In un saggio intitolato semplicemente “Scrivere racconti brevi”, Flannery O’Connor parla della scrittura come di una scoperta. O’Connor dice che molto spesso non sapeva dove sarebbe arrivato quando si sedeva a lavorare su un racconto. Dice che dubitava che molti scrittori sapessero dove stavano andando quando iniziavano qualcosa. Prende “Good country people” come esempio per spiegare come mettesse insieme una storia di cui non avrebbe mai indovinato il finale se non quando vi fosse quasi giunta   

Quando ho cominciato a scrivere quel racconto non sapevo che a un certo punto ci sarebbe stata una laureata con una gamba di legno. Mi sono semplicemente ritrovata una mattina a descrivere due donne che conoscevo un po’ e, prima che me ne rendessi conto, ecco che conoscevo un po’ e, prima che me ne rendessi conto, ecco che avevo attribuito a una di loro una figlia con una gamba di legno. Poi ci ho messo pure un ambulante di Bibbie, ma non avevo la più pallida idea di cosa avrei fatto di lui. Non sapevo che avrebbe rubato quella gamba di legno se non dieci o dodici righe prima che lo facesse, ma quando ho scoperto che sarebbe successo proprio questo, ho capito che era inevitabile.

Ricordo che quando lessi questo saggio, anni or sono, fui colpito dal fatto che la O’Connor, o qualsiasi altro scrittore, scrivesse dei racconti in quel modo.

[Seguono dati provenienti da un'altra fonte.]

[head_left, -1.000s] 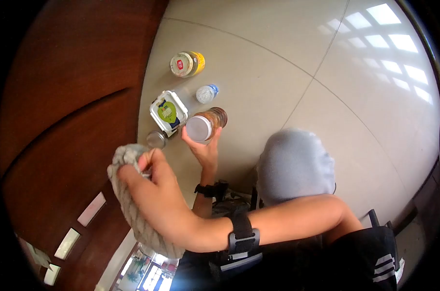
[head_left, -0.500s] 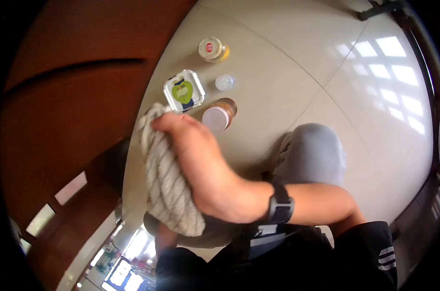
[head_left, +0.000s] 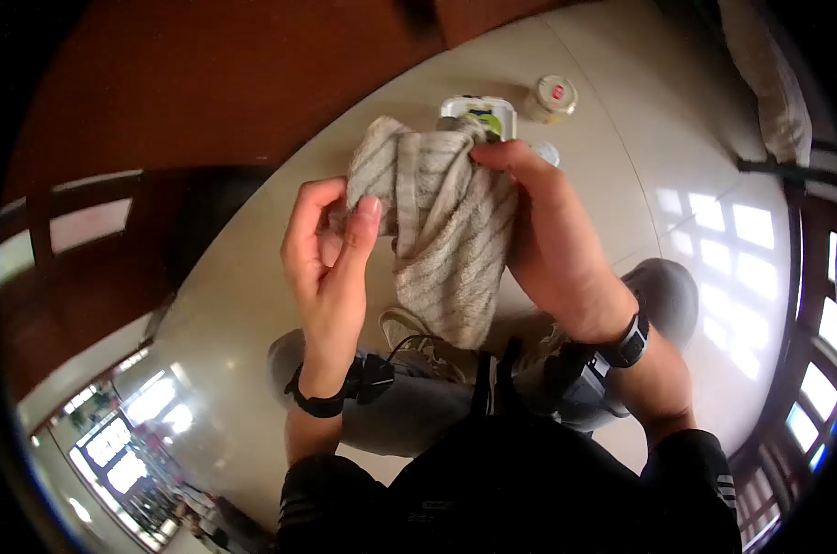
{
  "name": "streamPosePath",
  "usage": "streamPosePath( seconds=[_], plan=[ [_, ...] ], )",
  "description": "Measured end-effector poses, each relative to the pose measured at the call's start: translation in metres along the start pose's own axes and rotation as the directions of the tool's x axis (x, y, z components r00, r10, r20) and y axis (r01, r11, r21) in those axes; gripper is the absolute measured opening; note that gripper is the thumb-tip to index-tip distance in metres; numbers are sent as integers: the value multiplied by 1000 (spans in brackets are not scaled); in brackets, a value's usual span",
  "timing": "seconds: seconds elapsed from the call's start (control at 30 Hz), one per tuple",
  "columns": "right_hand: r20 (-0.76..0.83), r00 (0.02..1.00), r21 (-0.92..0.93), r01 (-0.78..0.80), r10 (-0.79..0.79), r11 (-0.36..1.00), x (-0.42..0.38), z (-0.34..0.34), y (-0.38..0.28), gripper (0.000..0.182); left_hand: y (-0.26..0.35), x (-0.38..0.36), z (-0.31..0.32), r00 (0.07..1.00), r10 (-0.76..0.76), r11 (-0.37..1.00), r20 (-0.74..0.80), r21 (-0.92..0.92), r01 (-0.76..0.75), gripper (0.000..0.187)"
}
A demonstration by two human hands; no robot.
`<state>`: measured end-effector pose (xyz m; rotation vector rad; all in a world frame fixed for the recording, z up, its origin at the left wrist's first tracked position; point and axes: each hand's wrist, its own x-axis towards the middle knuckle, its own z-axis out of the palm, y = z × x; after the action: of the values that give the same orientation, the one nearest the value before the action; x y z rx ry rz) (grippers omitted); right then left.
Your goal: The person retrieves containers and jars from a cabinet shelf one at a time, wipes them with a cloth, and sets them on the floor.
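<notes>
A grey striped cloth (head_left: 455,240) hangs between my two hands, above the floor. My left hand (head_left: 331,249) has its thumb and fingers at the cloth's left edge, pinching it. At the upper right of the cloth, my right hand (head_left: 557,240) grips it with the thumb on top; its other fingers are hidden behind the cloth. Just beyond the cloth is a white-rimmed box (head_left: 502,109) with a green label, partly covered by it.
A lidded jar (head_left: 553,96) stands on the tiled floor (head_left: 612,203) beside the box. A clear small container (head_left: 547,152) shows past my right hand. Brown wooden furniture (head_left: 206,83) fills the upper left. My knees and shoes are below the cloth.
The view has turned, so the floor items now appear further right. My left hand has come up to the cloth's left edge, and the cloth is now spread between both hands.
</notes>
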<state>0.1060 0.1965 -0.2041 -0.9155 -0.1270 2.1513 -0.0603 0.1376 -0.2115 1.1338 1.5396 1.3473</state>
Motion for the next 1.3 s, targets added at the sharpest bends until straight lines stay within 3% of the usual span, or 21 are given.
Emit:
streamPosePath(
  seconds=[0.17,0.23,0.3,0.37,0.53,0.63,0.73,0.8,0.83,0.87,0.9,0.93,1.0,1.1,1.27,1.3],
  plan=[
    [17,998,-260,65,-63,963,21,-4,34,16,1,1,-33,935,289,944,-208,222,-242,18],
    [113,992,-350,90,-53,932,25,-8,40,16,3,-1,-40,891,345,938,-294,98,-331,17],
    [204,963,-528,258,-174,809,28,-9,43,15,2,-2,-49,847,391,915,-360,59,-398,17],
    [156,977,-488,207,-148,848,30,-3,36,15,1,-1,-60,804,436,895,-405,100,-435,17],
    [61,955,-456,287,-292,843,31,1,21,11,9,0,-69,752,365,906,-549,25,-422,20],
    [0,914,-501,350,-405,792,28,-3,25,14,12,1,-68,736,399,903,-546,94,-419,18],
    [-119,814,-358,499,-569,789,29,0,34,20,13,-1,-64,739,428,900,-520,166,-404,17],
    [125,766,-531,589,-631,609,26,0,38,24,14,-3,-56,774,414,905,-480,124,-407,18],
    [248,735,-594,630,-631,500,23,2,40,27,15,-4,-53,791,404,909,-459,104,-404,18],
    [351,827,-592,559,-438,580,14,7,39,32,13,-5,-53,826,386,917,-411,71,-394,19],
    [436,842,-611,536,-318,582,15,8,44,42,12,-5,-52,841,392,912,-372,35,-410,20],
    [404,891,-649,438,-206,622,8,12,47,60,10,-4,-51,855,399,906,-332,-3,-424,20],
    [382,909,-704,404,-168,584,8,5,56,68,12,-7,-52,891,404,906,-206,-44,-421,26],
    [363,918,-777,392,-158,493,14,-6,58,71,10,-11,-67,939,313,894,-144,-290,-343,32],
    [477,862,-814,507,-172,284,9,-4,46,65,18,-17,-70,945,276,772,-176,-544,-327,32],
    [468,880,-812,462,-77,357,9,-3,44,62,17,-17,-72,937,332,768,-108,-545,-336,32]
  ],
)
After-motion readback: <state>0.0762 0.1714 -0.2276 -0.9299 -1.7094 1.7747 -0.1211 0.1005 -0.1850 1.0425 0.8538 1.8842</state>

Pensavo che quello fosse il mio segreto scomodo che mi faceva sentire un po’ a disagio. Di certo pensavo che questo modo di lavorare sui racconti rivelasse qualche mio difetto. Ricordo che fui tremendamente rincuorato nel leggere quello che lei aveva da dire al riguardo. 
 


Una volta mi misi a scrivere una storia che poi si rivelò un buon racconto, anche se era stata giusto la prima frase ad offrirmela quando lo cominciai. Da diversi giorni avevo questa frase nella mia testa “Stava passando l’aspirapolvere quando il telefono squillò.” Sapevo che dietro c’era una storia che voleva essere raccontata. Lo sentivo nelle ossa, che c’era una storia a cui quell’inizio apparteneva, e dovevo solo prendere il tempo di scriverla. Il tempo lo avrei trovato, un giorno intero – dodici, quindici ore addirittura – bastava che volessi metterlo a frutto. Lo trovai, una mattina mi sono seduto e ho scritto la prima frase e subito altre frasi hanno cominciato ad attaccarsi a quella. . Creai quella storia come avrei composto una poesia; una riga dietro l’altra e poi un’altra e poi un’altra ancora. Dopo un po’ ho cominciato a intravedere la storia e sapevo che quella era la mia storia, proprio quella che avrei voluto scrivere. 
 


Mi piace quando c’è un senso di minaccia o di rischio nei racconti. Penso che un po’ di minaccia ci stia bene in una storia. Di sicuro è buono per la circolazione. Ci deve essere una tensione, il senso di qualcosa di imminente, che alcune cose siano messe in moto e non si possono fermare, altrimenti, il più delle volte, la storia semplicemente non ci sarà. Quello che crea la tensione in un racconto è, in parte, il modo in cui le parole vengono concretamente collegate per creare l’azione visibile della storia. Ma creano tensione anche le cose che vengono lasciate fuori, che sono implicite, il paesaggio è appena sotto la tranquilla (ma a volte rotta e agitata) superficie del racconto. 
 


V.S. Pritchett definisce il racconto come “qualcosa intravisto con la coda dell’occhio, di sfuggita”. Attenti a quell’”intravisto”. Prima c’è qualcosa di “intravisto”. Poi quel qualcosa viene dotato di vita, trasformato in qualcos’altro che illumina l’attimo fuggente e potrebbe avere, se abbiamo fortuna – sempre questa parola – conseguenze ancora più significative e durature. Il compito dello scrittore di racconti è di investire in questa apparizione con tutto ciò che è in suo potere. Egli deve metterci tutta l’intelligenza e tutta l’abilità letteraria che possiede (il suo talento, insomma), tutto il suo senso delle proporzioni e della forma: dell’essenza del reale delle cose esterne e del modo in cui lui – e nessun altro – le vede. E tutto questo si ottiene attraverso l’uso del linguaggio chiaro e preciso, un linguaggio usato in modo da infondere vita e dettagli che illumino il racconto al lettore. Perché i dettagli siano concreti e carichi di significato, è essenziale che il linguaggio sia dato in maniera quanto mai accurata e precisa. Le parole possono essere precise anche al punto da apparire piatte, l’importante è che siano cariche di significato; se usate bene, possono toccare tutte le corde.